Document a rotation schedule and procedure:

# Rotate a Kubernetes secret
kubectl create secret generic db-credentials \
  --from-literal=password=$(openssl rand -base64 24) \
  -n app-production \
  --dry-run=client -o yaml | kubectl apply -f -

# Trigger a rolling restart to pick up the new secret
kubectl rollout restart deployment/web-api -n app-production

For automated rotation, consider integrating with HashiCorp Vault or a cloud secrets manager (AWS Secrets Manager, GCP Secret Manager, Azure Key Vault) using the External Secrets Operator.

Phase 7 Verification#

# Verify etcd encryption (self-managed only)
# Read a secret directly from etcd -- it should be encrypted
ETCDCTL_API=3 etcdctl get /registry/secrets/app-production/db-credentials \
  --endpoints=https://127.0.0.1:2379 \
  --cacert=/etc/kubernetes/pki/etcd/ca.crt \
  --cert=/etc/kubernetes/pki/etcd/server.crt \
  --key=/etc/kubernetes/pki/etcd/server.key | hexdump -C | head
# Should show encrypted bytes, not plaintext

# Check cert expiry
kubeadm certs check-expiration 2>/dev/null || echo "Managed cluster -- check via cloud console"
# All certs > 90 days from expiry

Rollback: etcd encryption cannot be trivially reversed.

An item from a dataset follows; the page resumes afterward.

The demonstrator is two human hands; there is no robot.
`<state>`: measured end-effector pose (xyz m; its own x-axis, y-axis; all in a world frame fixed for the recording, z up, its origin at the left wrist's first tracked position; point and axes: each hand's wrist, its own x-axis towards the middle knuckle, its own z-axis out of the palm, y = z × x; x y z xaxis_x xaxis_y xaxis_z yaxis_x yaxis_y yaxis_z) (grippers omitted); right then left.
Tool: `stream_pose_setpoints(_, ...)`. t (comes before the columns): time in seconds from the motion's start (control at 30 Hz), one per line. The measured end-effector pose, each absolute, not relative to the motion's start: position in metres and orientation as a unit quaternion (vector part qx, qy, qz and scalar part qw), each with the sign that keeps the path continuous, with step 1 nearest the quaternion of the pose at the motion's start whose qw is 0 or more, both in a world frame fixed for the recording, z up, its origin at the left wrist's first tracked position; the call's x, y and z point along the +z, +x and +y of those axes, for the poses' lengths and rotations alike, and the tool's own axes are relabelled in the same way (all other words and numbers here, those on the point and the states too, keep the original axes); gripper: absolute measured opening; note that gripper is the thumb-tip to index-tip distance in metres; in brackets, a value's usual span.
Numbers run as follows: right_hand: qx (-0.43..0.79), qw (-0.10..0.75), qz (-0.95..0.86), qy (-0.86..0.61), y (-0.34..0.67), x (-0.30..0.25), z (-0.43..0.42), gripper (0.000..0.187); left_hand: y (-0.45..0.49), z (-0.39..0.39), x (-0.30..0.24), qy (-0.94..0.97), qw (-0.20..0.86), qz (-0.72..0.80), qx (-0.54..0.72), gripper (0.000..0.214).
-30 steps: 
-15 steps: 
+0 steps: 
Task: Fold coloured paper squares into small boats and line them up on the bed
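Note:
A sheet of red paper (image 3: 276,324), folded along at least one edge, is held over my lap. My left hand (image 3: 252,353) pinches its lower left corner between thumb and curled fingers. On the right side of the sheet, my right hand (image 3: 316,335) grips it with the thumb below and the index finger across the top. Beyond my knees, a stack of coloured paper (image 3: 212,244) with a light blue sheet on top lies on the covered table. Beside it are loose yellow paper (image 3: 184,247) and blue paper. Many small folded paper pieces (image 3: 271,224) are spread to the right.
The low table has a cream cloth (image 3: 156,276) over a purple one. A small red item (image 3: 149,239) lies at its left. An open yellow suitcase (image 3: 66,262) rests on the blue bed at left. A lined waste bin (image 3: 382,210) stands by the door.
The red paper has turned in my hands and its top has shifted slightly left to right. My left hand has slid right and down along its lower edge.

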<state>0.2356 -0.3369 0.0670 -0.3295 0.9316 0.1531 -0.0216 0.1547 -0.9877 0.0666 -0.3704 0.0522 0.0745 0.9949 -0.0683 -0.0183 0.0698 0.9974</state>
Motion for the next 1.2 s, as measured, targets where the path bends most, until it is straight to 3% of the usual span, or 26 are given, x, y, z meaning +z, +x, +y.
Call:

To decrypt, change the encryption config to put identity first, then re-encrypt all secrets. Certificate rotation: use kubeadm certs renew all on self-managed clusters.


Hardening Summary#

Phase Critical Outcome Verification Command
Assessment Risk baseline documented kube-bench, trivy scan results
RBAC No unnecessary cluster-admin kubectl auth can-i tests
Pod Security Privileged pods blocked Deploy privileged pod (rejected)
Network Default deny enforced, DNS works Connectivity tests
Images Untrusted registries blocked Deploy from Docker Hub (rejected)
Audit Security events logged and alerted Exec into pod, check logs
Data Secrets encrypted, certs valid etcd read shows encrypted data

After completing all phases, re-run the CIS benchmark scan from Phase 1 to measure improvement. Target: zero FAIL results for items within your control (some items on managed clusters are the provider’s responsibility).